Стекла его очков запачкались. Я заметила, что он все больше становится похожим на отца. Видимо, мы с Генри стареем.

– Странно. Я думал, что ты всегда будешь жить в Эхо-парке. Местечко, правда, не шибко элитное, зато какие перспективы!

– Довольно об этом, – заткнула я его. – Теперь я живу в Холливуд-Делл, рядом со звездами и нянями, одетыми в «Джуси кутюр».

Минуту мы ехали молча.

– Ты счастлива? – спросил он.

– Очень. Магазин преображается с каждым днем, жду не дождусь, когда...

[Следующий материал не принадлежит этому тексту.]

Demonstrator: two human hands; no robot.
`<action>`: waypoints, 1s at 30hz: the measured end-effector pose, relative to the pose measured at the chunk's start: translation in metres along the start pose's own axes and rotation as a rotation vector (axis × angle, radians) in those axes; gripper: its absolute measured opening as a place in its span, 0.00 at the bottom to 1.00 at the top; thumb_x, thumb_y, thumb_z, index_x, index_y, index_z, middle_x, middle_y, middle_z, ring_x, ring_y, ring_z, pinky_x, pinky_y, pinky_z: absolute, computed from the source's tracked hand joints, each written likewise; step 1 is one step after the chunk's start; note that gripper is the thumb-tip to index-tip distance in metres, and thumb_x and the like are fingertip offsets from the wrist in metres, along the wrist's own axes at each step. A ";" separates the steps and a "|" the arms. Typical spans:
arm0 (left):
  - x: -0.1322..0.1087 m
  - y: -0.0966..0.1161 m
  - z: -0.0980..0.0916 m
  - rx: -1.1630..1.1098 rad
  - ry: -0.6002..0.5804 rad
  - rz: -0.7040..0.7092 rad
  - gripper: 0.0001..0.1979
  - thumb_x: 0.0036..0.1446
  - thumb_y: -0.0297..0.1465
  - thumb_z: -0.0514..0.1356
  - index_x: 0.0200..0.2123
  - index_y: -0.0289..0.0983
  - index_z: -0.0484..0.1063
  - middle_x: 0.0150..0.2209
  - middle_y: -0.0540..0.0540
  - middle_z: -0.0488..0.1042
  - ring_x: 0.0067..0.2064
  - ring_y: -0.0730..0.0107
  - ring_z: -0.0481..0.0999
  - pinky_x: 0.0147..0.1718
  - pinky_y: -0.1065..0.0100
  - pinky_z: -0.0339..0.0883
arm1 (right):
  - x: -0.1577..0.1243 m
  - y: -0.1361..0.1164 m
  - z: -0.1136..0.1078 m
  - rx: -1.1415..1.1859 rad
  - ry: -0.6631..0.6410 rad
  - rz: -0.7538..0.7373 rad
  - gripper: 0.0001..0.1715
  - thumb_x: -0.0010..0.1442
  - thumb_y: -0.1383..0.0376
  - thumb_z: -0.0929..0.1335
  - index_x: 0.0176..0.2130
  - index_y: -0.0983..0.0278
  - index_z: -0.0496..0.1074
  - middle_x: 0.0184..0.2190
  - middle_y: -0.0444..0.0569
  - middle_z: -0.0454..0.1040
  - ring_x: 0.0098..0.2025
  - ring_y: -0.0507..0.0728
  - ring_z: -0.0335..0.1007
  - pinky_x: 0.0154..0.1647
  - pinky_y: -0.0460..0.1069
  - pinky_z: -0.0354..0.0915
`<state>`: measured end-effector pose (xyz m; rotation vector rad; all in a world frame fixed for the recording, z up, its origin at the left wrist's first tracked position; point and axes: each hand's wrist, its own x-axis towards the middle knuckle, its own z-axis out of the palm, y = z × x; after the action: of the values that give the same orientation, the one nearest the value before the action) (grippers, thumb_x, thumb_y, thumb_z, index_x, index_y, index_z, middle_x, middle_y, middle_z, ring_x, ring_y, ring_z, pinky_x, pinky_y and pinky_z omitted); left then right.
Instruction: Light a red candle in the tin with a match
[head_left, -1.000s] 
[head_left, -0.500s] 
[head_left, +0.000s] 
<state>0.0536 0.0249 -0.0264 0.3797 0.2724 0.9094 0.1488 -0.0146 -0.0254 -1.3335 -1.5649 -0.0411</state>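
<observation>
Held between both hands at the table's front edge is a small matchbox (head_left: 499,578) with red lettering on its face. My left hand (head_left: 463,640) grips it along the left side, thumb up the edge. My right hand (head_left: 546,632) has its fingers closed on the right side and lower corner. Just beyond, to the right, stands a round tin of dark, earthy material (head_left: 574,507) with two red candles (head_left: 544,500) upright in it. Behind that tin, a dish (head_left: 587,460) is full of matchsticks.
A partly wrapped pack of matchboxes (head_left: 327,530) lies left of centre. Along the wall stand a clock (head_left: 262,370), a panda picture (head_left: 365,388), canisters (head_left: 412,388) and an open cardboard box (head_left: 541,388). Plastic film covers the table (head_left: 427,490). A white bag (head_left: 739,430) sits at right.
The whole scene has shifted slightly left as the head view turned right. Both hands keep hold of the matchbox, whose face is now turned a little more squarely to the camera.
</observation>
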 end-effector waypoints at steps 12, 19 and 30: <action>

– Нет, я хотел спросить, счастлива ли ты с Заком.

– Что за вопрос! Я к нему переезжаю, и этим все сказано.

Генри побарабанил пальцами по рулю.

– Понимаешь, я очень хочу, чтобы у тебя в жизни все сложилось как надо.

Я заерзала на кресле и начала объяснять: Зак хороший, просто сейчас мы переживаем не лучшие времена. Нужно только запастись терпением. Мне надоело менять любовников, как перчатки. Кроме того, я лишилась Сесил, а затем и Брин. Не хочу потерять еще и Зака.

Генри погрустнел. Грузовик слегка подпрыгнул на кочке, слоено сочувствуя водителю. Мне захотелось приободрить брата.

– Кстати о Голливуде: помнишь, как однажды мы смотрели фильм «Дорогая мамочка»*, и тут заходит Елена. Я возьми и ляпни: «Это ты, мамочка!»

– Да, странное у тебя было чувство юмора в шесть лет. Она после этого целую неделю проплакала.

– А потом мать сделала тебя гомиком. Он вздохнул.

– А потом мать сделала меня гомиком.

Мы с Генри плелись к дому, шатаясь под тяжестью тахты в стиле Мис ван дер Роэ, а Хамир потягивал сок и давал нам советы.

– Погодите! – крикнул Зак, когда мы уже собирались занести тахту в дом.

– Зак, она жутко тяжелая, – возмутилась я.

– Пока поставьте ее.

Мы послушались. Генри бросил на меня многозначительный взгляд, мол, я знал, что это дохлый номер.

– Милая... – Зак шагнул вперед, одной рукой обнял меня за плечи, а другую просунул под колени. Затем поднял меня и понес в холл.

– Генри тоже пытался такое проделать, когда мы решили жить вместе, – заметил Хамир. – И уронил меня в кучу собачьего дерьма, которую оставил соседский пудель.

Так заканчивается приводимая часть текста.